Quero essa!
 
- Quero essa! Quanto é, mesmo? É essa!

Em casa, em frente ao espelho, analisava em si o efeito da nova aquisição. “Sou outro! Sim, sou outro! Agora, eu quero ver... Ah, eu quero ver, quero que me vejam... Sou outro.” E se ajeitava e se olhava. Fechou correndo as cortinas. “Que ninguém me veja eufórico a me olhar no espelho assim, como se fosse sei lá o que... A vaidade é tola. Não! Eu não! Não sou vaidoso, não sou tolo.” E sua imagem refletida andava dentro do espelho afetando espontaneidade. “Fosse eu mulher, nada de mais. Mas, não, não cai bem a um homem - e o pior, homem maduro - gozar assim de algo banal como isto.” E continuou à frente do espelho. Após, correu ao banheiro para ver como ficaria sob outro tipo de iluminação.

“Ninguém que me conhece acreditaria nessa minha cena. Eu me olho, me examino freqüentemente, mas sempre escondido, discretamente. Vejo-me nas vidraças das lojas, porém, se alguém parece perceber que me olho a mim e não o que está dentro da vitrine, eu dissimulo, engano, foco o produto - livros, em geral, porque não vou ficar na rua olhando roupas e outras futilidades -, e comento em voz baixa, como se fosse para mim mesmo, o preço ou qualquer outro detalhe. Contudo, em regra, eu o faço discretamente, enquanto caminho, como quem olha o que passa em se deter. E também o faço nos automóveis parados: uma leve torção do pescoço e me observo - um olhar fugaz. Mas que ninguém saiba! Não é só questão de masculinidade; é, antes, uma questão de manter uma aparência de que não me importo com a aparência. Eu sofro o diabo com isso! Mas não deixo transparecer. Sou preocupado com a essência, a aparência é matéria dos superficiais, dos fúteis.” E virava de lado, e trocava a calça e, depois, o tênis. “Ou seria melhor um sapato. Mas não sou fútil – fútil é quem vive para isso. Eu penso, reflito. Ridículo?! Não, vou trocar...”

Andou até a porta. “Tomara que eu não encontre agora um conhecido. E se aparecer alguém? E se me achar um idiota? Não, não, tá natural; afinal, sou espontâneo. É capaz até de me achar ousado... Ou um velho idiota metido a jovem? Danem-se!”

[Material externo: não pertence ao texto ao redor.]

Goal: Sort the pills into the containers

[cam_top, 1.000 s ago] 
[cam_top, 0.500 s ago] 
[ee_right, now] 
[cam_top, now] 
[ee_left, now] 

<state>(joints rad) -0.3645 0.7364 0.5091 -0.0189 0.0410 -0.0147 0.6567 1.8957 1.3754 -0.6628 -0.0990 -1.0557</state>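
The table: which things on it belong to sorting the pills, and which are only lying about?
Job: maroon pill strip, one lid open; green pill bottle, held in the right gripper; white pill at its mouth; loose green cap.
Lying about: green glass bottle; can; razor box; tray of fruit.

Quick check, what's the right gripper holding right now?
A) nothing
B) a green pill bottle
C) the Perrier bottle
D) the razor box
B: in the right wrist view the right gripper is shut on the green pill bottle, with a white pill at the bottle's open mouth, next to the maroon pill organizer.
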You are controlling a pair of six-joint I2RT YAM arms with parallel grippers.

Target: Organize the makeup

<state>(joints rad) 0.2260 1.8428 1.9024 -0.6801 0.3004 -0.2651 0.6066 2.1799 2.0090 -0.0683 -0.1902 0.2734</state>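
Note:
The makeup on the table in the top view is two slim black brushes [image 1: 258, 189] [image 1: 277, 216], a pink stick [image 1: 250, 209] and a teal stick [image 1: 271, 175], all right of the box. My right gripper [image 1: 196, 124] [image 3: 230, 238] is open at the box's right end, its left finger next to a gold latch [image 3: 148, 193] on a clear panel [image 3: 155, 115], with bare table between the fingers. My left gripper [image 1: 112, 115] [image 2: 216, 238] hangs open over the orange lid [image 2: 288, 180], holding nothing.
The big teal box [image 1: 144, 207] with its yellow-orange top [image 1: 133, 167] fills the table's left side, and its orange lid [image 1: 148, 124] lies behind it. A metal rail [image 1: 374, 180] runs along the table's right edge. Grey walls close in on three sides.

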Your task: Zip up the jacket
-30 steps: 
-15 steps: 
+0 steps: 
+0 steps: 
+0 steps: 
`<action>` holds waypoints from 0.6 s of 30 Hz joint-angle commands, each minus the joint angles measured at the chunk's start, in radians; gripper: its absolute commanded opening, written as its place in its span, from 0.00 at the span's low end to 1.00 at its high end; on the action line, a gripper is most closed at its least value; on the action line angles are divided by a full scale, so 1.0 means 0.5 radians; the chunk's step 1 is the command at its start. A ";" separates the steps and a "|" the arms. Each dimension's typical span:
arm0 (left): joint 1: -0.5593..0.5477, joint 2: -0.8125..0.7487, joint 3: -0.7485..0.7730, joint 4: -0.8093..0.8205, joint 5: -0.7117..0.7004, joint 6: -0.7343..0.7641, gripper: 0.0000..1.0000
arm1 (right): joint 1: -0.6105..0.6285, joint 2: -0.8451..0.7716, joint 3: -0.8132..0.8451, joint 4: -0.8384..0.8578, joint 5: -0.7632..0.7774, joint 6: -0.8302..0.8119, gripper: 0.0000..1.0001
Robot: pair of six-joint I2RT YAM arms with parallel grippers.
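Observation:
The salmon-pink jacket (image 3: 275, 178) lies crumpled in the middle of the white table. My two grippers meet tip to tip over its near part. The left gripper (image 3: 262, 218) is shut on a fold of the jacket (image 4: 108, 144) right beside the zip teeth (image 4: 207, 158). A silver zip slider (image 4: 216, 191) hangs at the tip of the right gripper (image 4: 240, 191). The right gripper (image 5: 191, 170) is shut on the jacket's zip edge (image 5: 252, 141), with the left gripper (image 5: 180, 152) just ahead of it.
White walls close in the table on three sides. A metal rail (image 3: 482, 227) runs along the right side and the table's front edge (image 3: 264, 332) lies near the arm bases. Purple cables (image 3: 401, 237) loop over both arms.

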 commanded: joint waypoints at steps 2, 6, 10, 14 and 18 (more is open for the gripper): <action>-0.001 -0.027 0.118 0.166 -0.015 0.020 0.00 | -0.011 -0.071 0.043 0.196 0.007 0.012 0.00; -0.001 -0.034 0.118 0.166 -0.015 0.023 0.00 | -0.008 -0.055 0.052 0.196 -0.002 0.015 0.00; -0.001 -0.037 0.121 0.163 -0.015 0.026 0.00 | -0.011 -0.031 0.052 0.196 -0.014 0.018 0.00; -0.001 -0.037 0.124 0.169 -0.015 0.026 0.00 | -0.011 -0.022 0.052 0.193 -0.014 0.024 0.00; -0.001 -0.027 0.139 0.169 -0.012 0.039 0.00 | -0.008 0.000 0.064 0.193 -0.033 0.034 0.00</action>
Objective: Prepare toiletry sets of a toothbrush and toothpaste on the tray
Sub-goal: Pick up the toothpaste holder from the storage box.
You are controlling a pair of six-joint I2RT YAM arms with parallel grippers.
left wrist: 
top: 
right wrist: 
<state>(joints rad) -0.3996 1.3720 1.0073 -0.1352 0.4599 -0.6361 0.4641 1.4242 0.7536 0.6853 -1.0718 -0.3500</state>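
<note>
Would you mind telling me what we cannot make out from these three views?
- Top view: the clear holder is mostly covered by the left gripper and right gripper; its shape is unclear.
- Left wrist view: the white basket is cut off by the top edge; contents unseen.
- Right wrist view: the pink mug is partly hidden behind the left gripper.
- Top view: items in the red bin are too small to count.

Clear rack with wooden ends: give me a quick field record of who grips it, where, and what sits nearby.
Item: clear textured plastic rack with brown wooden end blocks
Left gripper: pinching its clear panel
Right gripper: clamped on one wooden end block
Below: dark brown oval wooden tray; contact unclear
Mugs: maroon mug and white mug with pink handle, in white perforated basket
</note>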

Entrou no elevador só, saiu do prédio de carro e dirigiu-se até um bar famoso, no qual nunca havia ido. Entrou, sentou-se a uma mesa bem posicionada e pediu um chope. “Estão me olhando. Aquela da esquerda olhou rapidamente e virou o rosto, mas vai olhar de novo – tenho certeza...”. Bebeu um gole. “Olhou! Encaro ou não encaro? Encaro...” Acendeu um cigarro, olhou o relógio, disfarçou. “Aquela ali também tá olhando, de relance, como começa – eu tô no jogo! Deu certo!” Sentado à mesa, chope pela metade, cigarro aceso entre os dedos, peito estufado, olhos ligeiramente cerrados. “Será que devo convidar aquela ali para se sentar comigo? Ela olha para mim ou para alguém atrás de mim? Não, é para mim que olha, mesmo; mas não vale a pena chamá-la, não é tão bonita assim. Vou olhar através dela; vou olhar através delas... Quem são elas? Não são nada de mais.” Jogou os ombros para trás. Terceiro copo vazio. “Para eu levantar daqui, é preciso que seja linda; não vim para qualquer coisa”.

Uma hora depois. “Tá me olhando, e é bela, belíssima! Quero essa! Ela disfarçou. Vou encarar, ver se ela desvia os olhos ao cruzá-los com os meus... Olha para mim? Parece estar falando com a amiga sobre mim. A amiga vai olhar, com certeza... Olhou! Mas ela não parece me levar a sério! Sorri, sem dúvida sorri, mas é um sorriso um tanto irônico, é uma face que reflete o ridículo, o patético”. Ombros para frente, cenho franzido. “Ela está olhando o que em mim? Será que não gostou de como estou vestido? Estou patético? Que expressão enigmática tem ela agora!” Ombros mais arcados, cotovelos na mesa. “Não deveria ter vindo assim. Estou cômico; se estivesse de outro modo, tudo seria diferente. Sou mesmo patético.” O garçon trouxe a conta, ele pagou e saiu apressadamente, com a cabeça baixa, desviando o olhar, sufocado dentro de si mesmo. “Ridículo!”